Investors were jolted by the investment giant’s recent writedown of a $25 million loan to an Amazon storefront aggregator from 100 cents on the dollar to nothing. It had marked the loan on par three months ago.
Roaches and Dumb Things
Concerns about defaults in the massive $2 trillion private credit market were magnified last fall, when auto parts manufacturer First Brands collapsed, leaving many in the industry exposed. Soon after, JPMorgan CEO Jamie Dimon famously quipped, “When you see one cockroach, there are probably more,” implying other bad loans are out there. Private credit’s opaque nature can make it hard to identify. The industry rapidly expanded in the last decade as banks reduced their exposure to leveraged lending. In their place, private equity firms and asset managers began lending to middle-market companies under terms that aren’t publicly disclosed, typically with floating interest rates.
The wider financial system has also taken on exposure over time. Moody’s estimates banks hold roughly $300 billion in loans to private credit issuers and have made hundreds of billions more in commitments. All of this is why some investors are hyper-sensitive to private credit writedowns, even a relatively small $25 million blip like the one BlackRock quietly disclosed in an SEC filing on February 27. Dimon has more recently pointed to the obvious parallels with risky loans made in the lead-up to the 2008 financial crisis, many of which were declared worthless overnight. Last month, he warned of “people doing some dumb things … to create [net interest income].”

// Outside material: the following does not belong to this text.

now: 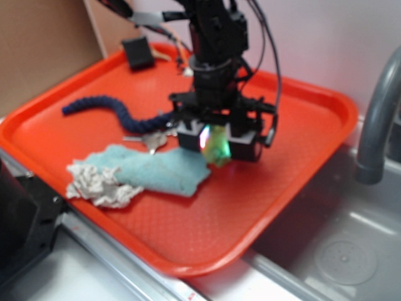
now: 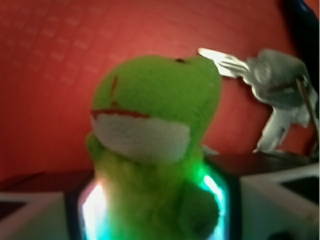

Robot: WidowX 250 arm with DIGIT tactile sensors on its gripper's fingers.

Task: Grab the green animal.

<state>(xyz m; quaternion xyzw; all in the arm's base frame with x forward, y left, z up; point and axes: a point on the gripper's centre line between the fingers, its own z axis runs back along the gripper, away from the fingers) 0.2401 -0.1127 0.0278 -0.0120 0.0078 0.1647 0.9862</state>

Private credit default fears are also mounting because of the industry’s exposure to software businesses whose products could be replaced by “agentic” artificial intelligence tools:
- In January, analysts at UBS estimated 25% to 35% of the private-credit market was exposed to AI disruption, while analysts at iCapital earlier estimated that software companies account for roughly 20% of outstanding private-direct lender loans.
- The iShares Expanded Tech-Software Sector ETF is down 18% this year, reflecting investor pessimism about software businesses.
But Wait, There’s Upside: This week, short sellers have piled on bets against private credit shop Blue Owl Capital, which announced plans to sell $1.4 billion in assets last month to pay down debt and return capital to investors. As for BlackRock, its shares slid 1.4% Thursday amid news reports of the writedown. Still, Eric Clark, a portfolio manager at LOGO ETF, told Barron’s he believes private credit pessimism is “creating a very rare opportunity to enter a high quality business” when it comes to the most sophisticated and diversified asset managers, which he said “do better research, set better terms, and have incredible default work-out capabilities to not lose the money people think they will lose.”